Teaching AI Agents When to Say "No" Before They Break Something
AI Agents Need to Learn When to Say "No"
TL;DR — When AI agents can use tools and take actions, teaching them to refuse unsafe requests is just as important as teaching them to complete tasks. A new training method cuts harmful behavior by 50% while keeping helpful tasks running smoothly.
What It Is
Imagine giving an AI assistant access to your files, email, and payment systems. Unlike chatbots that just generate text, these "agentic" models take real actions that can't be undone. The problem? Current safety training focuses on refusing bad requests in conversation, but breaks down when those same requests are split across multiple steps of tool use.
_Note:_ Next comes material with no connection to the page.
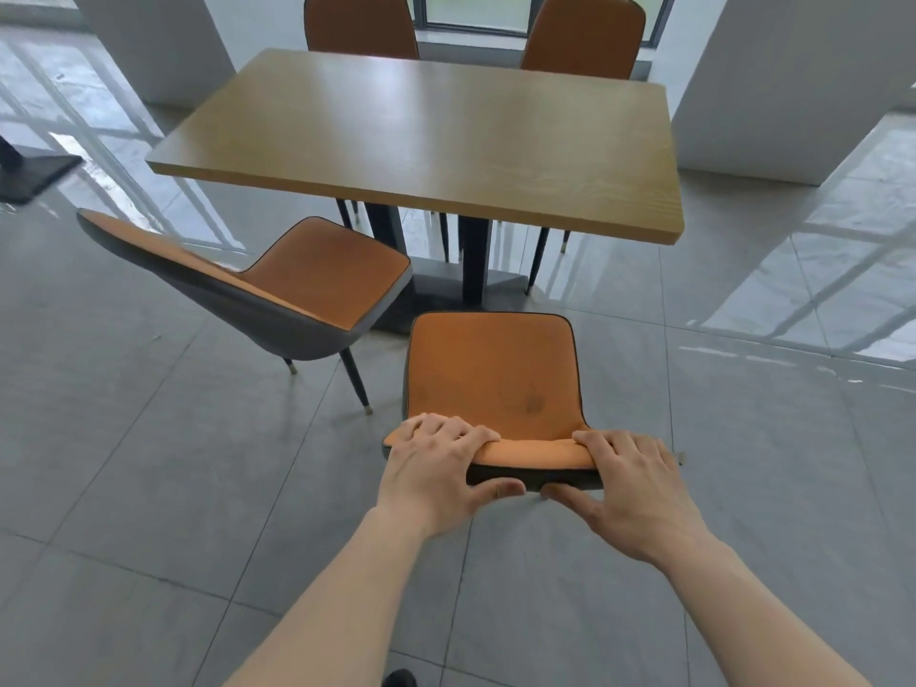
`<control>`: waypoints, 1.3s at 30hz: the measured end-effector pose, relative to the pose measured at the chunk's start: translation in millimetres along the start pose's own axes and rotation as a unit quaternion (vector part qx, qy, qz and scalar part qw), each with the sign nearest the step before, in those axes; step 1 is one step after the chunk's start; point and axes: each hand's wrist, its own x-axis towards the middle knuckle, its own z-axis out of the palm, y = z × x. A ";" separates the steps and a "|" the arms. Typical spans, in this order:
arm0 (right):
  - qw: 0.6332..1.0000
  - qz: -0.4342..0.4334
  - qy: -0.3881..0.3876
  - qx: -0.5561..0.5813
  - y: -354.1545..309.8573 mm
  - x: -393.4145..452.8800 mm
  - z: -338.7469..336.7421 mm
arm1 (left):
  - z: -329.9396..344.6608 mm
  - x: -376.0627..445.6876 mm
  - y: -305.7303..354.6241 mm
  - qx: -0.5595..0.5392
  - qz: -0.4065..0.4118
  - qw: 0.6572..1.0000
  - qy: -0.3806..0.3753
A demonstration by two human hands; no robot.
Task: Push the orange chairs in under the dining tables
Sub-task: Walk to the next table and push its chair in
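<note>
Grey tiled floor (148,488), glossy, with window reflections at left and right. Wooden bench (421,136) stands centre frame on dark legs and a flat dark base.

Four orange chairs in view. Two far chairs (359,24) (585,34) sit at the bench's far edge, backrests upright, seats hidden behind the top. Left near chair (322,285) stands clear of the bench, turned at an angle, its seat front near the bench's near edge (grey shell visible on the back). Right near chair (490,374) faces the bench squarely, its seat wholly out from under the top, front edge near the bench base.

Left hand (436,468) and right hand (629,483) each clasp the top edge of that chair's backrest: fingers curled over the orange front side, thumbs pressed against the dark rear side. Both grips closed on the backrest, well apart, one toward each end.

A dark shoe tip (399,679) shows at bottom edge.
</note>
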 end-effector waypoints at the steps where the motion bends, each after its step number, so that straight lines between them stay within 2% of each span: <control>1: 1.000 0.003 0.002 0.001 -1.0 9.8 -2.6 | -2.9 10.3 -4.6 0.000 0.003 1.000 0.001; 19: 0.998 0.052 0.027 0.011 -19.0 165.6 -37.9 | -53.2 170.0 -79.1 -0.014 0.071 0.997 -0.010; 31: 0.999 0.041 0.030 -0.014 -21.6 169.9 -39.9 | -58.6 175.5 -83.3 0.004 0.059 0.998 -0.034; 39: 0.997 0.071 0.039 -0.005 -40.0 161.2 -41.7 | -64.5 173.3 -90.9 -0.002 0.067 0.997 -0.050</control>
MOSAIC introduces a simple loop: plan → check → act or refuse. Before executing any tool action, the model runs an explicit safety check (logged as <safety_thoughts>) that evaluates harm potential, irreversibility, and whether recent tool responses reveal hidden risks. Refusal becomes a legitimate action the agent can take, not just a failure mode. The researchers trained this behavior using pairwise comparisons—showing the model two different ways to handle the same task and teaching it which approach was safer—rather than just scoring individual outcomes as pass/fail.
Testing across three different model families (Qwen and Phi models ranging from 4B to 7B parameters), MOSAIC reduced harmful actions by up to 50%, increased refusal of malicious requests by over 20% during prompt injection attacks, and actually improved performance on legitimate tasks.
Why It Matters
- Multi-step attacks slip through single-turn defenses: An agent might refuse "delete all customer data" in chat, but comply when the same goal is disguised across five tool calls. Safety needs to work at the trajectory level, not just the response level.
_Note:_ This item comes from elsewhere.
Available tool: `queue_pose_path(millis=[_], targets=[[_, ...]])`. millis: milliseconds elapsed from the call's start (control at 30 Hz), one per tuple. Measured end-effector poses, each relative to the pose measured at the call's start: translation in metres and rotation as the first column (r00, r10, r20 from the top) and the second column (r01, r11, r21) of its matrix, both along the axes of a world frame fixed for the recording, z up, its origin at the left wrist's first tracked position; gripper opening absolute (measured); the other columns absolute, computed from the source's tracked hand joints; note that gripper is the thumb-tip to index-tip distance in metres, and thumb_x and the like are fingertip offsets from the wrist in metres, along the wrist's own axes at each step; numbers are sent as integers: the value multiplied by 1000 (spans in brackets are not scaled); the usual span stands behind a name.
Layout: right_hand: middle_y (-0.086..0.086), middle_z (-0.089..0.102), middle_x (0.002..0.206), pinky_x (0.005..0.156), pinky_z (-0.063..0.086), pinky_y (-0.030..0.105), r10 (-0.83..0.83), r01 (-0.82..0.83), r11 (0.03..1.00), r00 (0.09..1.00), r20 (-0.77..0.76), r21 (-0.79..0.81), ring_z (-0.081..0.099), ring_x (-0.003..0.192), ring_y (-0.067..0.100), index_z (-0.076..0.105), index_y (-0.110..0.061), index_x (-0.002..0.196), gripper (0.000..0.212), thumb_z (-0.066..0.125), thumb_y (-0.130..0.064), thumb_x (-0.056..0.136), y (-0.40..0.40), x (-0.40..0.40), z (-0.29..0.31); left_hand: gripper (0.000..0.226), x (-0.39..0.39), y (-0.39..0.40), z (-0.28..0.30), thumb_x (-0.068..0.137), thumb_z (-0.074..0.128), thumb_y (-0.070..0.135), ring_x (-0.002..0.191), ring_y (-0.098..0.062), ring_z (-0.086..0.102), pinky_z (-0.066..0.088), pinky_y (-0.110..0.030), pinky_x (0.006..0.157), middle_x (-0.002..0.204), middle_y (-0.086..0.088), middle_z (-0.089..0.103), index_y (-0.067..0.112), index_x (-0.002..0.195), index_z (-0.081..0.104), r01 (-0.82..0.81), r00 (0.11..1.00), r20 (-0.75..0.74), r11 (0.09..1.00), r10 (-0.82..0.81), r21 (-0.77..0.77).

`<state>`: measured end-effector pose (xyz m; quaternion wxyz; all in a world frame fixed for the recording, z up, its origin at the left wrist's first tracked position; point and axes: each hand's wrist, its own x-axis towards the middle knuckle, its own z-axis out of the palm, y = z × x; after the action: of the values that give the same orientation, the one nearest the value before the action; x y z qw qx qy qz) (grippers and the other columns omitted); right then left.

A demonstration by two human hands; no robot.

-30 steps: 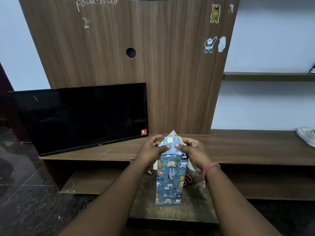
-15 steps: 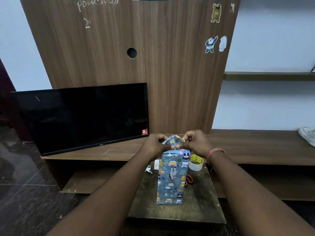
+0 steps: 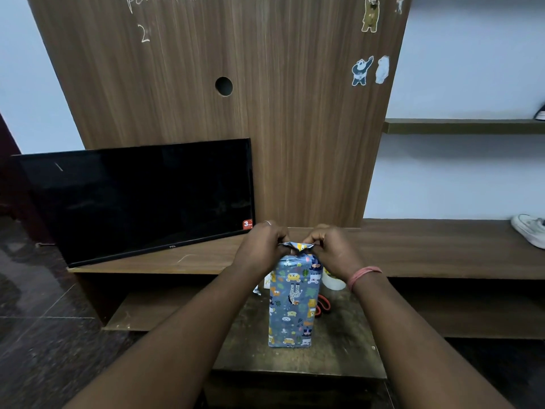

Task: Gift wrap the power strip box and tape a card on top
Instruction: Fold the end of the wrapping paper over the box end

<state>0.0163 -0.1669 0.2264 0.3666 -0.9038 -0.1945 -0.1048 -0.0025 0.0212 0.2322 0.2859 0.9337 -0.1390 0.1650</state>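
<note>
Fingers: both sets curled and pinching the folded paper flap (image 3: 298, 246) at the top end of the wrapped box (image 3: 293, 302). Left hand (image 3: 261, 246) grips the flap's left end; right hand (image 3: 331, 249) grips its right end. Fingertips of the two hands sit close together, with only the crumpled flap showing between them. One ring on a left finger; one pink band (image 3: 364, 276) around the right wrist.

Wrapped box: count 1. Stands upright on its short end, fully covered in blue paper with small cartoon animals. Lower end rests near the centre of a small dark wooden stool (image 3: 339, 358), count 1.

Behind the box on the stool, partly hidden:
- tape roll (image 3: 331, 280), count 1, pale, just right of the box, under the right wrist.
- red-handled item (image 3: 323, 304), count 1, touching or just beside the box's right edge; too hidden to identify.
- scraps of white paper (image 3: 259, 287) at the box's left edge; number cannot be told.

Farther out: wooden TV unit (image 3: 442, 246) with a tall back panel. One black television (image 3: 141, 199), screen dark, leans on it to the left. Stickers on the panel (image 3: 370, 14): 3 bears plainly seen. White shoe (image 3: 529, 230), count 1, on the unit's top at far right.
</note>
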Motion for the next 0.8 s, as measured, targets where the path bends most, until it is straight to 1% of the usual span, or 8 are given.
queue_pose_path(millis=[100,167,233,267,367,500,667,800], targets=[[-7,59,84,74,53,40,-52,52,999,998,33,-9,61,80,17,70,-18,73,31,61,11,81,5,-6,-5,20,-2,6,-1,75,87,35,80,-5,57,49,-34,71,86,6,64,20,77,74,47,998,-26,997,-49,-56],[-5,59,85,73,53,40,-69,73,996,993,92,-42,60,79,16,67,-19,72,30,63,10,77,3,-8,-8,28,-8,10,1,67,89,47,83,-1,61,51,-31,72,88,11,70,27,84,78,102,992,-73,992,-108,-79],[-6,62,85,70,52,37,-96,105,993,985,146,-50,59,78,14,69,-20,74,30,64,9,76,2,-11,-12,41,-10,12,0,62,86,58,84,-3,62,53,-35,72,87,14,71,32,93,78,135,989,-61,991,-133,21],[-6,64,86,69,52,35,-108,118,992,979,171,-51,60,79,14,72,-21,77,30,63,9,76,3,-13,-14,42,-10,13,-3,62,84,58,84,-5,60,54,-38,70,85,14,70,33,94,77,134,991,-37,988,-132,73],[-2,71,88,70,49,30,-81,108,991,957,280,-82,64,83,19,79,-18,88,32,62,6,76,5,-20,-16,33,-12,13,-8,65,87,47,87,-9,58,53,-40,73,84,14,68,32,93,77,97,995,11,989,-99,115],[-2,67,81,68,35,21,-7,71,987,917,398,-146,63,79,21,81,-17,98,34,67,5,76,-3,-27,-19,37,-20,11,-14,74,87,35,108,-18,55,48,-38,89,105,4,70,21,107,77,60,997,44,994,-65,92],[-1,73,91,75,51,30,49,43,975,916,399,-217,64,86,25,79,-16,105,43,68,9,72,-11,-30,-23,24,-25,3,-21,80,82,19,107,-21,57,48,-37,86,102,0,68,13,103,78,47,994,91,995,-55,92],[0,74,96,76,48,27,68,41,969,904,421,-245,64,86,25,79,-14,106,41,67,7,73,-13,-37,-20,20,-29,2,-19,81,79,19,100,-19,60,51,-39,80,97,3,67,18,101,79,54,991,112,992,-66,111]])
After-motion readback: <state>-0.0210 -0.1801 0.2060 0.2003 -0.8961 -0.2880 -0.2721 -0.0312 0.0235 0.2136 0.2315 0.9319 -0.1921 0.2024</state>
- Small models are cost-effective but vulnerable: The 4-7B models tested here are what most teams actually deploy for latency and cost reasons, but they're more susceptible to adversarial instructions than frontier models. This shows you can harden them without sacrificing utility.
- Explicit safety checks beat implicit reasoning: Long chain-of-thought traces don't automatically include safety considerations. Making safety reasoning a separate, structured step (that you can log and audit) is more reliable than hoping the model thinks about safety somewhere in its reasoning.
One Thing to Try
If you're building an agent system, add a structured safety checkpoint between planning and execution. Before any tool call that modifies state (writes files, sends messages, makes purchases), require the model to output a brief safety assessment covering: (1) potential for harm, (2) whether the action is reversible, and (3) whether it matches the user's original intent. Log these assessments separately—they're your audit trail when things go wrong.